* [Aim of the task]:
Should a line below contain the word "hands", report it.

Stored dataset items

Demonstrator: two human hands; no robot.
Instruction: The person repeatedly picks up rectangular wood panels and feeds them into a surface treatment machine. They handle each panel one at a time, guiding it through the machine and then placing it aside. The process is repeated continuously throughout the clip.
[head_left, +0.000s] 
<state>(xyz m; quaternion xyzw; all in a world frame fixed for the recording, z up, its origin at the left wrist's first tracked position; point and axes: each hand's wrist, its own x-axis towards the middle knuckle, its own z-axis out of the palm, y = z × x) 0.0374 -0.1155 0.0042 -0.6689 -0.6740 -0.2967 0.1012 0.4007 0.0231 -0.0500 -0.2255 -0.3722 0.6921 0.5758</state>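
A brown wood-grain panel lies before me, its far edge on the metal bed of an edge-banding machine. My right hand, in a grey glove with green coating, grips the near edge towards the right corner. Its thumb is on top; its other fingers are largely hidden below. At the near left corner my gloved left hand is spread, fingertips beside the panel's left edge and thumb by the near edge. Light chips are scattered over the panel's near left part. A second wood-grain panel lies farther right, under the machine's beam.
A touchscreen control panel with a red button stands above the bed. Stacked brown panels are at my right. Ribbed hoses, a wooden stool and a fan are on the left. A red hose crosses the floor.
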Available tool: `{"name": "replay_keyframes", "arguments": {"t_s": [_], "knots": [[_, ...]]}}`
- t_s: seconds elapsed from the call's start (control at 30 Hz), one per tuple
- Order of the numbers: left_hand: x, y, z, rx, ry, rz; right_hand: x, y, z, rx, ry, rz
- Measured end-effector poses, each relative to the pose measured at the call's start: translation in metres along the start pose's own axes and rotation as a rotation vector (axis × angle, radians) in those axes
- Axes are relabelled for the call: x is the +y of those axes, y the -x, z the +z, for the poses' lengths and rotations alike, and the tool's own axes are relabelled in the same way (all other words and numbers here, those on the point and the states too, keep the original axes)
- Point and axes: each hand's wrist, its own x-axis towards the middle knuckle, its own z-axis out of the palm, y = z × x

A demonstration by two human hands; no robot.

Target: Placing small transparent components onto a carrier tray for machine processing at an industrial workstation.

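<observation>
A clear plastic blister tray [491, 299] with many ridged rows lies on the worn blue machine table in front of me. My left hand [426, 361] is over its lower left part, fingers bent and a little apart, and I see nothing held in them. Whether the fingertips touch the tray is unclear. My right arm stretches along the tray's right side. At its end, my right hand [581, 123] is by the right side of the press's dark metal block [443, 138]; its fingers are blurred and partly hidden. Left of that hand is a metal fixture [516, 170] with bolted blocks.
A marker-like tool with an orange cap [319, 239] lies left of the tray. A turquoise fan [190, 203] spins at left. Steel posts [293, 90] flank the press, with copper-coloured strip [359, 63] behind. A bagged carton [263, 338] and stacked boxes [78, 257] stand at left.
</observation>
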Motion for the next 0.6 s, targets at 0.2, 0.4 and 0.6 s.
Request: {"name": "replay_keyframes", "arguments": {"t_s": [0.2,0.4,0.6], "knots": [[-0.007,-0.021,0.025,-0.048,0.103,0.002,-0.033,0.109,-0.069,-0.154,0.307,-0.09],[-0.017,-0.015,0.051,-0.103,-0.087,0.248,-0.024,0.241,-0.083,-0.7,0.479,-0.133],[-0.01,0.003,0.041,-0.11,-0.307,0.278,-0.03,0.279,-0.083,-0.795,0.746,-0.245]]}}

* [Answer to this exercise]:
Demonstrator: two human hands; no robot.
A demonstration by two human hands; no robot.

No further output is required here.